- **What the task requires**: Please give the listing again in full, leaving out its images.

- **Given information**:
[Start of section]
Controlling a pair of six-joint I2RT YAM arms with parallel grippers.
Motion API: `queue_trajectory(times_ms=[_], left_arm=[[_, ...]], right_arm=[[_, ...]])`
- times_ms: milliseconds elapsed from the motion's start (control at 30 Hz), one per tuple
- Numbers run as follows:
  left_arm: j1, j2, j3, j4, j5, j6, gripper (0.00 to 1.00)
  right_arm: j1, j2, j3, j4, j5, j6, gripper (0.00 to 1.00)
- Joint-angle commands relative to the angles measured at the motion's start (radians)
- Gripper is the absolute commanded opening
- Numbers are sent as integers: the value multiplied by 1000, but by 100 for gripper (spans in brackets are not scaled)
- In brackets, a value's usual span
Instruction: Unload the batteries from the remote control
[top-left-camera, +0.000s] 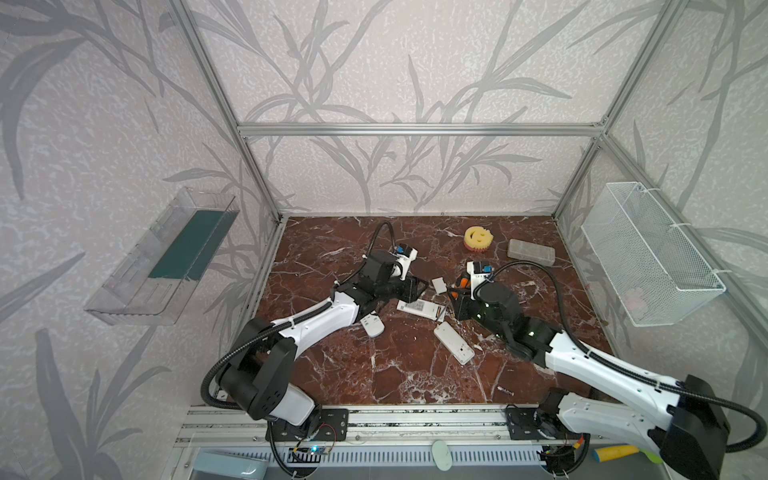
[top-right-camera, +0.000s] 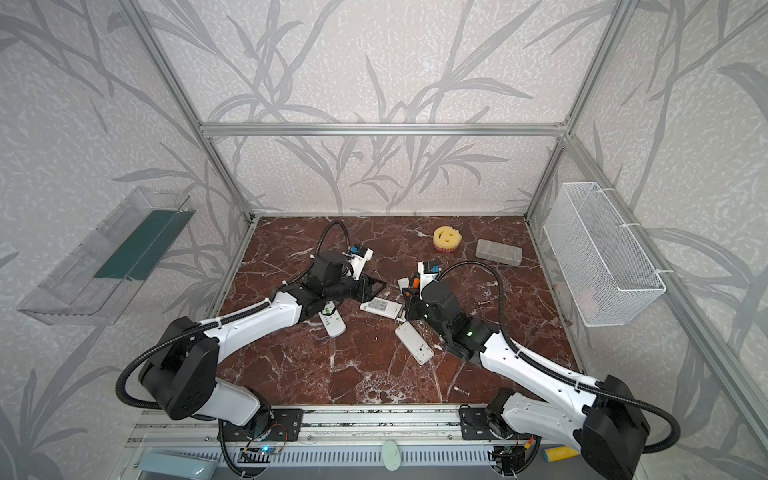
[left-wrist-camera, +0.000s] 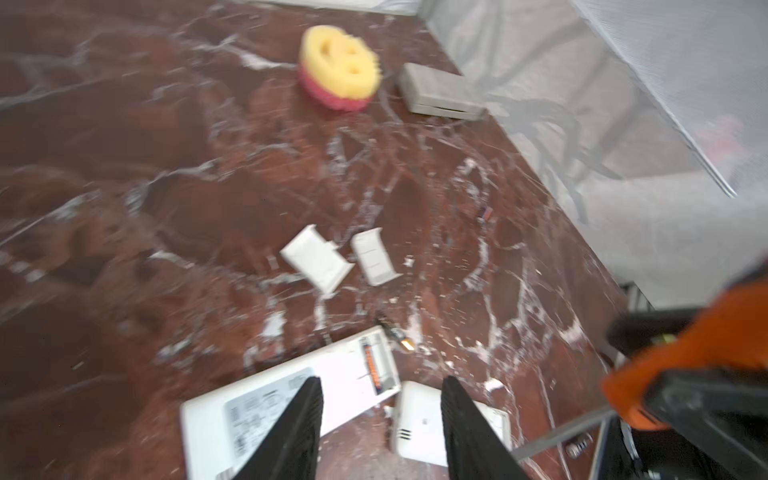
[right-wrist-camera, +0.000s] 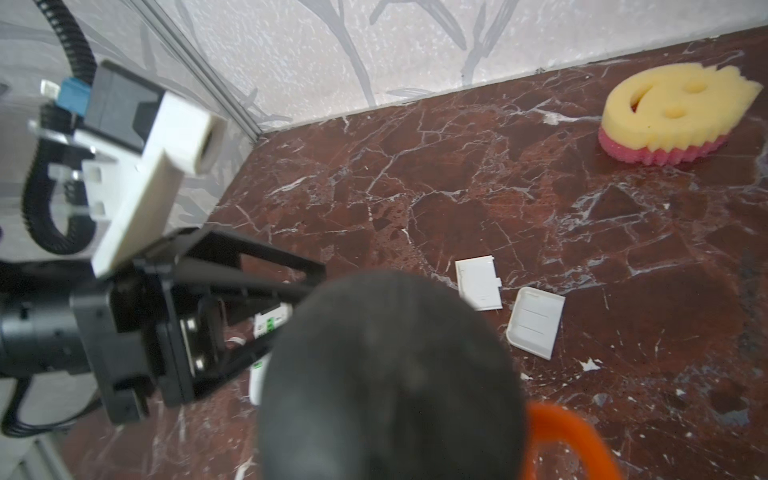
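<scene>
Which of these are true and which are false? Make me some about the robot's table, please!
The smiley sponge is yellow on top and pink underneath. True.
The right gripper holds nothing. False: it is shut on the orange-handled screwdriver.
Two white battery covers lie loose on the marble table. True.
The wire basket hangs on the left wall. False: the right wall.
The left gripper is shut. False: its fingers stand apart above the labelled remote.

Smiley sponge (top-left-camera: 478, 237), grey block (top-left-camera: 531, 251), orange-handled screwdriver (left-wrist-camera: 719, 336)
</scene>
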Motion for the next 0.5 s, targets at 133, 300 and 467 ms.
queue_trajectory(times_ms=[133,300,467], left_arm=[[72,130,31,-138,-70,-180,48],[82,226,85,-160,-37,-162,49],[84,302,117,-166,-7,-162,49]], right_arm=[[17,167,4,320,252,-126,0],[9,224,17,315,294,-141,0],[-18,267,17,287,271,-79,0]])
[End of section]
- **Solution to the exercise**:
Controlling a pair of six-joint I2RT YAM arms with parallel grippers.
Motion API: `queue_trajectory(times_ms=[_], left_arm=[[_, ...]], right_arm=[[_, ...]])`
- times_ms: milliseconds elapsed from the motion's start (control at 30 Hz), one per tuple
- Numbers run as follows:
  left_arm: j1, j2, j3, j4, j5, j6, gripper (0.00 to 1.00)
  right_arm: j1, j2, j3, j4, j5, j6, gripper (0.00 to 1.00)
- Joint-angle commands relative to the angles measured at the motion's start (radians)
- Gripper is the absolute commanded opening
- Numbers are sent as integers: the value multiplied by 1000, but by 100 for gripper (spans in brackets are not scaled)
- In brackets, a value's usual span
Instruction: Unload the batteries from the remote control
[top-left-camera, +0.000s] 
[top-right-camera, +0.000s] 
[left-wrist-camera, +0.000s] 
[right-wrist-camera, +0.000s] 
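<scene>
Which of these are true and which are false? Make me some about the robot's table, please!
The smiley sponge is yellow on top and pink underneath. True.
The right gripper holds nothing. False: it is shut on the orange-handled screwdriver.
Two white battery covers lie loose on the marble table. True.
The wire basket hangs on the left wall. False: the right wall.
The left gripper is shut. False: its fingers stand apart above the labelled remote.

Smiley sponge (top-left-camera: 478, 237), grey block (top-left-camera: 531, 251), orange-handled screwdriver (left-wrist-camera: 719, 336)
</scene>
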Motion for the next 0.5 s, targets at 133, 300 and 467 ms.
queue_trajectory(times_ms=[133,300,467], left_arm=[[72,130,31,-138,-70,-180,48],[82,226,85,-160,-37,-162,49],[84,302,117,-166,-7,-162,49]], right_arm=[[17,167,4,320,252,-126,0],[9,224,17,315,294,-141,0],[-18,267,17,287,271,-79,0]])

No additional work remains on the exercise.